Para ambos tipos de solicitudes, añada una comprobación en el código de la aplicación cliente para el código de estado HTTP 401 Unauthorized.
Comparta credenciales de servicio entre suscripciones.
Si dispone de más de una suscripción a IBM Cloud Pak for Business Automation as a Service, las aplicaciones cliente pueden compartir credenciales de servicio entre suscripciones. Para compartir credenciales de servicio, utilice las credenciales de servicio y las operaciones de señal de importación que proporciona la API de Credentials. Todas las llamadas de API requieren que el emisor de llamada tenga el rol Administrador de cuentas. Para obtener más información, consulte las IBM Cloud Pak for Business Automation as a Service aPI de servicios de instancia en la referencia de API de operaciones en la nube.
  1. En una de sus suscripciones, cree un conjunto de credenciales de servicio utilizando la página Gestión de accesos del portal de nube o la API de Credentials.
  2. En la misma suscripción, utilice la API para crear una señal de importación de credenciales de servicio para autorizar la importación de credenciales de servicio en otras suscripciones.

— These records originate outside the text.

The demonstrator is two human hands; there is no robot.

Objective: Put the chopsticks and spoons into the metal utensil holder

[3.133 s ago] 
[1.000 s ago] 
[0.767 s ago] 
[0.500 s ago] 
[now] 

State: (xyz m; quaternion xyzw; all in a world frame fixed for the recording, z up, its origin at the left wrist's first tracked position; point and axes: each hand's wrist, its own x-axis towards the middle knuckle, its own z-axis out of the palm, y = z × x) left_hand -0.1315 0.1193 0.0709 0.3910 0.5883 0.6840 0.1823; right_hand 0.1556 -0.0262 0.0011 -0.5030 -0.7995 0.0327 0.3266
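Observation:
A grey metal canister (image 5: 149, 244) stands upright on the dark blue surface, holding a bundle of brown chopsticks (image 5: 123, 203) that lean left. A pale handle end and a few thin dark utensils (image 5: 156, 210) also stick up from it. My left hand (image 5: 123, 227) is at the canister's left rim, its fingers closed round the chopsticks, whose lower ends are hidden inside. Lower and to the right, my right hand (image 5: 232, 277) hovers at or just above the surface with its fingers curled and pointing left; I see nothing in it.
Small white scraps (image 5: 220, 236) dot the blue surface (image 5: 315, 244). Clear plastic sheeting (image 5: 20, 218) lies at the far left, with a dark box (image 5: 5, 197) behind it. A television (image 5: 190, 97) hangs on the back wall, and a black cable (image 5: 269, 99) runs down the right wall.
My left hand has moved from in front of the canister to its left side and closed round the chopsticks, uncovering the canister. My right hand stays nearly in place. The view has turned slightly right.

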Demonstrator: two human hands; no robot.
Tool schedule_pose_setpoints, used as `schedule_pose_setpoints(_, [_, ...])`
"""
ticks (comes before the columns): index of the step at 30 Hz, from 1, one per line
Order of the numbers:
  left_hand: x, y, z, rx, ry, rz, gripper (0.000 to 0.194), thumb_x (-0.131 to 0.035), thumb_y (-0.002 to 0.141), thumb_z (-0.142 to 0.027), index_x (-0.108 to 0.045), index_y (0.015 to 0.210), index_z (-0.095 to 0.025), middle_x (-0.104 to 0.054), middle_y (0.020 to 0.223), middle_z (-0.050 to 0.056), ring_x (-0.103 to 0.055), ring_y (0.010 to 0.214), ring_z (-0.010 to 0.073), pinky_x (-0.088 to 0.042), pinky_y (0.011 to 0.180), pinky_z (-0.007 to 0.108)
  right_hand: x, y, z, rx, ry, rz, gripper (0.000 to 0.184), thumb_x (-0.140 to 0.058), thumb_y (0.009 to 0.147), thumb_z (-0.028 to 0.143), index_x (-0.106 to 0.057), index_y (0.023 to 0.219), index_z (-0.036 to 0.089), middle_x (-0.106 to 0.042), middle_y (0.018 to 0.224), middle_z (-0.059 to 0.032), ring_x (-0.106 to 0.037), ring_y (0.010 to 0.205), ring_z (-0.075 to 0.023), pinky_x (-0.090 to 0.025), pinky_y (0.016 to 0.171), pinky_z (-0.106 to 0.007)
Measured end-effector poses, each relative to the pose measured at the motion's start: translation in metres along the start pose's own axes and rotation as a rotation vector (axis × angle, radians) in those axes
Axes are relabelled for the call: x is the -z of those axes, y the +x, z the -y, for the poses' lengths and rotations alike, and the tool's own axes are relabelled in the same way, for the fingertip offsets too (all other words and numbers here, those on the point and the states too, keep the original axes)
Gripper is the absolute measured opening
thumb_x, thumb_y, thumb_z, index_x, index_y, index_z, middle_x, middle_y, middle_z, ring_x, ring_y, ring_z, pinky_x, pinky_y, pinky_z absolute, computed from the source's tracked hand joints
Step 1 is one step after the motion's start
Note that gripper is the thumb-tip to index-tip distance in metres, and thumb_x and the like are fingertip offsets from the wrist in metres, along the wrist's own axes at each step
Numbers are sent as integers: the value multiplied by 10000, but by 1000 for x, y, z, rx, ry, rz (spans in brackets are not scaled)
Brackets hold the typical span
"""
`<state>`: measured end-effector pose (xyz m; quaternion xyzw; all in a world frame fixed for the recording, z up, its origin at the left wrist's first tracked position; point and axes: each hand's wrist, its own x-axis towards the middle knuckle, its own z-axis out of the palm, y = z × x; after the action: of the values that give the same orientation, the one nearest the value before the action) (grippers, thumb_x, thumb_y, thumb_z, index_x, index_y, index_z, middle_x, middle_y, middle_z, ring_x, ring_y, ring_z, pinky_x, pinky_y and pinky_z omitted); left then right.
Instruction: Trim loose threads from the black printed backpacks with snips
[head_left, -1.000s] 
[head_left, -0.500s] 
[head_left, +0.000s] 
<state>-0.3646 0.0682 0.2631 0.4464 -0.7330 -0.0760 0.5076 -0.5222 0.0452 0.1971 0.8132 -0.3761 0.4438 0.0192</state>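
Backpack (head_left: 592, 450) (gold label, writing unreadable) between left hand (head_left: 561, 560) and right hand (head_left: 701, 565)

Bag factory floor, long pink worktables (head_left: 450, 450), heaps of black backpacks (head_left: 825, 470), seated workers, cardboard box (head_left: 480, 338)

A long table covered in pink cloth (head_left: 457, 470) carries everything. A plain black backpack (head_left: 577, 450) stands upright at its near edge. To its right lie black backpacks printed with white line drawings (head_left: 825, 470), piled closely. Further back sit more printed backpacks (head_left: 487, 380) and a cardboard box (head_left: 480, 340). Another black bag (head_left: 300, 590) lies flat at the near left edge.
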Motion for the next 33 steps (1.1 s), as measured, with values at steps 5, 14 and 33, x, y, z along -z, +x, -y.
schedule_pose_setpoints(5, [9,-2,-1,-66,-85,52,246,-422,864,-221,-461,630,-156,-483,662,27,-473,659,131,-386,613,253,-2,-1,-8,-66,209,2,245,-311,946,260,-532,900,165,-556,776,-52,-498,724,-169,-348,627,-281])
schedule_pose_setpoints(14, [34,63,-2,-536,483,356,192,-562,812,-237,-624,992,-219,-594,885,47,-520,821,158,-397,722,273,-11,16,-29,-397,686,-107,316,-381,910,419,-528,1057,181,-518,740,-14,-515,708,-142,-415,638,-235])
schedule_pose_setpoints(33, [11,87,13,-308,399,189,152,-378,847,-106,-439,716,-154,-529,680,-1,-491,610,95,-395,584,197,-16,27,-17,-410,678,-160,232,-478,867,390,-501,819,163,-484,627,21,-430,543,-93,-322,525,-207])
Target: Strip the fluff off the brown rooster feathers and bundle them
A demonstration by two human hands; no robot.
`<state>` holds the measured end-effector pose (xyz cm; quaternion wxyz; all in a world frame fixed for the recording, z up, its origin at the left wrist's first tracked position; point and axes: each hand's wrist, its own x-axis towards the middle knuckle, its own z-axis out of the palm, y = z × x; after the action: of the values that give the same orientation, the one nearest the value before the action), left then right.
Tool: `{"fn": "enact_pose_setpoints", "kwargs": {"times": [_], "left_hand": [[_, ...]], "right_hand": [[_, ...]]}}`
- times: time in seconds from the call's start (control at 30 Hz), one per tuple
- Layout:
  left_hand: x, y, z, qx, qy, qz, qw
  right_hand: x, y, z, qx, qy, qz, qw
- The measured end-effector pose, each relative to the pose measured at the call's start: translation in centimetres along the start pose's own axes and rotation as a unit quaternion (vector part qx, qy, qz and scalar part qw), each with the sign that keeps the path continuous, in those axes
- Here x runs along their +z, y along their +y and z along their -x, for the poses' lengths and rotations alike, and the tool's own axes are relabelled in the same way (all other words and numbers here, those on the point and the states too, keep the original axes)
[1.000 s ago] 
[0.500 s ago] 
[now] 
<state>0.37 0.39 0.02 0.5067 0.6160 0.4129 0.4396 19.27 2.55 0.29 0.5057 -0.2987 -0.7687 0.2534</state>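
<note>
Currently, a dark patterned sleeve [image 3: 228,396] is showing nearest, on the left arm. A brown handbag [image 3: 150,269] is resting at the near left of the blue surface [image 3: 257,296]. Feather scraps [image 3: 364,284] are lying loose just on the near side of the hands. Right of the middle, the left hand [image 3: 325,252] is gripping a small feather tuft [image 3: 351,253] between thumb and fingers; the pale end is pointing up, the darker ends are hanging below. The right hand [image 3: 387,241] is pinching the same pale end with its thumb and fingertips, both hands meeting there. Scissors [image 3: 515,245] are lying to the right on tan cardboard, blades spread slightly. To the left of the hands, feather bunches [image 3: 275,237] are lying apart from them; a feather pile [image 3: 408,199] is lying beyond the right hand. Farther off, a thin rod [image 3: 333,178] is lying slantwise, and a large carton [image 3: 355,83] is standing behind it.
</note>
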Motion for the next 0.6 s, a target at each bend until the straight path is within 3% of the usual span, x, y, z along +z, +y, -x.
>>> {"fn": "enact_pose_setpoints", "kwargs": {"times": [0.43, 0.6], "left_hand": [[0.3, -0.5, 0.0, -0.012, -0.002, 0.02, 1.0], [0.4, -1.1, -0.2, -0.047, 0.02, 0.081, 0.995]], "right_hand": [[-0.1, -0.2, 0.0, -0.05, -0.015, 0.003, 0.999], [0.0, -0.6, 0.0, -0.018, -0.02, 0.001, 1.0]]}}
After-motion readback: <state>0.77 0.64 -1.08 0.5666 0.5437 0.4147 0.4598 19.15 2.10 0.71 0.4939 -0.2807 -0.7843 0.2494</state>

  3. En las otras suscripciones ponga las credenciales de servicio a disposición de las aplicaciones cliente en esas suscripciones mediante la API para importar las credenciales en cada suscripción.
  4. En las otras suscripciones asigne los roles y los permisos que las credenciales de servicio necesitan para los escenarios de aplicación cliente mediante la página Gestión de acceso.
Si un conjunto de credenciales de servicio ya no necesita acceso a una suscripción, puede suprimirlas de la suscripción utilizando la página Gestión de accesos o la API de Credentials.